> [WHAT IS EXPECTED] Count the lines below that contain "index". Answer with the number alone.

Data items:

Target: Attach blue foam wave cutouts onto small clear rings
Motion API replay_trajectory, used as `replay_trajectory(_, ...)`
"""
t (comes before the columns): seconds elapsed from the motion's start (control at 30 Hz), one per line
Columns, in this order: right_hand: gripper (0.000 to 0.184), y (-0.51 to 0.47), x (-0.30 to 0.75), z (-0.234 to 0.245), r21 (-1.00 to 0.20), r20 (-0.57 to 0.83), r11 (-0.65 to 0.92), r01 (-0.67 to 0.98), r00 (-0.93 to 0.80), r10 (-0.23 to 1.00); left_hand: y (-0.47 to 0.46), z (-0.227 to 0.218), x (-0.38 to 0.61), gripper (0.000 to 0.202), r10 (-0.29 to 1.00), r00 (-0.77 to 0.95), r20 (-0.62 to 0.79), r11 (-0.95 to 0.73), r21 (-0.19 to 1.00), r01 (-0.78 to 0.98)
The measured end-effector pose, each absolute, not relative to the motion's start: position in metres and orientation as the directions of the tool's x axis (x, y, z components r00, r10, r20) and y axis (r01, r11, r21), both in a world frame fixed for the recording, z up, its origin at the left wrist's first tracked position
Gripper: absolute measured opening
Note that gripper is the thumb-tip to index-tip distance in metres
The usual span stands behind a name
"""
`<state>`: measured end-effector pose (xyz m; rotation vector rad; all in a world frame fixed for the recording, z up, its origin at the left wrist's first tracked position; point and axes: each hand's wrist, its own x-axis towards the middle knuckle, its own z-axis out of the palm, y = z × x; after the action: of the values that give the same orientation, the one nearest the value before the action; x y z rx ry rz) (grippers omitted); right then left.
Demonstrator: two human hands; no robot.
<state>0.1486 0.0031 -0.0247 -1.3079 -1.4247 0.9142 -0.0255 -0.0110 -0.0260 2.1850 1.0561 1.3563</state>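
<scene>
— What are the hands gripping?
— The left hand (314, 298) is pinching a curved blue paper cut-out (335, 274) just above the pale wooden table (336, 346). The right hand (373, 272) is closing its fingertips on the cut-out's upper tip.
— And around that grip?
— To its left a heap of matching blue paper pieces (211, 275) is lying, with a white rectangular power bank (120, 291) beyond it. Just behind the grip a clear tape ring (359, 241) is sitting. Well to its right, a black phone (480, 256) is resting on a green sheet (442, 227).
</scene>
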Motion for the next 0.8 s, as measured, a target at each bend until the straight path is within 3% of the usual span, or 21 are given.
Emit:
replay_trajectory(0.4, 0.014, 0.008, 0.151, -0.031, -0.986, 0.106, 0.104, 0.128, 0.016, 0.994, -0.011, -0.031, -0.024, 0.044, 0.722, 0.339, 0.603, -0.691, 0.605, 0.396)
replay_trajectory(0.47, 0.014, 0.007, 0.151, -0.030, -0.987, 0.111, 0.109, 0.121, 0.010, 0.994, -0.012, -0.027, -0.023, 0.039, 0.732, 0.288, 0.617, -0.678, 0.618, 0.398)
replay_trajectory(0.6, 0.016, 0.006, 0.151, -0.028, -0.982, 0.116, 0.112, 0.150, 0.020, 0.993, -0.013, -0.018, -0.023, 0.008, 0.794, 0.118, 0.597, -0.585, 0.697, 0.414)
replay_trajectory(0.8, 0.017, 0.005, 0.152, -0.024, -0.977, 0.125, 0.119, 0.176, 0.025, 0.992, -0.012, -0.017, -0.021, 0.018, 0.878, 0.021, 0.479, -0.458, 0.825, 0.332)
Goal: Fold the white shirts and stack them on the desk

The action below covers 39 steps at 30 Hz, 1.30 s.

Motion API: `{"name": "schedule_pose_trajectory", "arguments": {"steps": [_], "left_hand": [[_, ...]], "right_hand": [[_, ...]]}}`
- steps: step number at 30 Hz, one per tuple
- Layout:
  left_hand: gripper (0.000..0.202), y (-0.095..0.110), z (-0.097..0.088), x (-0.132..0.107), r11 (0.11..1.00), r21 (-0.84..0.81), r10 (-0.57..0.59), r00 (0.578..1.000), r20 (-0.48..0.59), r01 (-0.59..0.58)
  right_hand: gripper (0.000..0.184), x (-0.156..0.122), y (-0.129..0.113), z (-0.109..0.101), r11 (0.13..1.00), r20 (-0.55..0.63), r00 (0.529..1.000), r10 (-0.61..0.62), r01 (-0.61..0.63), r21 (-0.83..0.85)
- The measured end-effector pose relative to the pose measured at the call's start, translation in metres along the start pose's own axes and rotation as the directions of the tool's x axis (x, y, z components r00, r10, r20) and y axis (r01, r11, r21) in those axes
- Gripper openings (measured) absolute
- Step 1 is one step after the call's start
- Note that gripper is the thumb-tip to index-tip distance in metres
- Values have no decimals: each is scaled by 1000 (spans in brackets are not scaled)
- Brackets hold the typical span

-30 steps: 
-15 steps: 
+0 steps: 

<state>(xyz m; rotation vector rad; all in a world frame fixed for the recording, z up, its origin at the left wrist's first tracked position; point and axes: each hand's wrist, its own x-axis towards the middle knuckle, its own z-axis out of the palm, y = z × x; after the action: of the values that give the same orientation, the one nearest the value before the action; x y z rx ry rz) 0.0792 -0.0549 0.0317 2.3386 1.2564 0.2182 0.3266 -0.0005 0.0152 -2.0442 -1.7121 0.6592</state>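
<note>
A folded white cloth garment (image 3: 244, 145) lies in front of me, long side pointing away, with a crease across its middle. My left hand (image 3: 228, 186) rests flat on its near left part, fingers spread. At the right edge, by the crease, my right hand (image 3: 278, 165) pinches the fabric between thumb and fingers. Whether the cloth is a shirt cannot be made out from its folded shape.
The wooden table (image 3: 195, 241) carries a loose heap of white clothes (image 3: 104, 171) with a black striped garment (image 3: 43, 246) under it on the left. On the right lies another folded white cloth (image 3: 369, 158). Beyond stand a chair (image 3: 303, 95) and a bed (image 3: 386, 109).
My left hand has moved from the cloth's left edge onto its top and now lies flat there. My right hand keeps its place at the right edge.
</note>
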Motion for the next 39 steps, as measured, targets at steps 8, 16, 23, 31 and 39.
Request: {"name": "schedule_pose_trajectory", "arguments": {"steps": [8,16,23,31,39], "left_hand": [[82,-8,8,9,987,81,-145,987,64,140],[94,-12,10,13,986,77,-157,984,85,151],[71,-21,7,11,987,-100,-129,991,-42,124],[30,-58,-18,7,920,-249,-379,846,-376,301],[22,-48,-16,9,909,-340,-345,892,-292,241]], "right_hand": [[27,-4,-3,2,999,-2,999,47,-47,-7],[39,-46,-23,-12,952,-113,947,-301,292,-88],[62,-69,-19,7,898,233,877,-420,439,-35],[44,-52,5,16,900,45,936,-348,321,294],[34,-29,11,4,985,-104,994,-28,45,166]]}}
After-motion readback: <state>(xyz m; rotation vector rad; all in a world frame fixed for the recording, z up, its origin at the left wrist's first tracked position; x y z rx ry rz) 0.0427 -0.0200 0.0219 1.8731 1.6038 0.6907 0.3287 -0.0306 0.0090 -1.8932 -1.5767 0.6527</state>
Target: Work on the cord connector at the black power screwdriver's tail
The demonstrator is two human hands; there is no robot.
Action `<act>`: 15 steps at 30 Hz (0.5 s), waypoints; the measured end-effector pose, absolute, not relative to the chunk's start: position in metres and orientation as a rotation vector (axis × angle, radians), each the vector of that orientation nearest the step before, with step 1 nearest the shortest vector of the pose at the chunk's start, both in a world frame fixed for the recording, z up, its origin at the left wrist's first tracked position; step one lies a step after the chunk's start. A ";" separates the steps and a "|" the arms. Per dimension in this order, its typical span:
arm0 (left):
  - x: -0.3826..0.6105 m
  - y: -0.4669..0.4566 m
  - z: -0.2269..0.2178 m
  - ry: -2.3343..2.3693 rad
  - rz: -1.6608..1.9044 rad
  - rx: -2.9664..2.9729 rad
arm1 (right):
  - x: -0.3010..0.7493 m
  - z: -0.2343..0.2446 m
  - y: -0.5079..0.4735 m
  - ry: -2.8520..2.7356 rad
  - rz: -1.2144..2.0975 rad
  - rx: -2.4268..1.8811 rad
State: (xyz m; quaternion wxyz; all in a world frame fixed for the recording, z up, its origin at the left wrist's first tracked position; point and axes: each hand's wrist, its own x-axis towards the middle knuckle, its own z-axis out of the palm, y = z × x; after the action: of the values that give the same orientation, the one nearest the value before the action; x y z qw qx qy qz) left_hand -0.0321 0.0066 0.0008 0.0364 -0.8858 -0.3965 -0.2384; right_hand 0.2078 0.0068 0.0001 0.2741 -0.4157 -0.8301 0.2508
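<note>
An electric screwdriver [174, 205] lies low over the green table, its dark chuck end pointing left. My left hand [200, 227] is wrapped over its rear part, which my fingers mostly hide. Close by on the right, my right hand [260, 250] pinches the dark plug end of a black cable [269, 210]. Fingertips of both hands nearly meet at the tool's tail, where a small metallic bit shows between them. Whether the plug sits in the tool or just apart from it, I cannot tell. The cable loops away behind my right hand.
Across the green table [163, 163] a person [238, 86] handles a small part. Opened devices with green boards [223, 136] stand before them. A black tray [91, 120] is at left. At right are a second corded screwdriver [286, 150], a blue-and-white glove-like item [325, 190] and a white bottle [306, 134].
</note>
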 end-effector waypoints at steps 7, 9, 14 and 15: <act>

> [EXERCISE OUTPUT] 2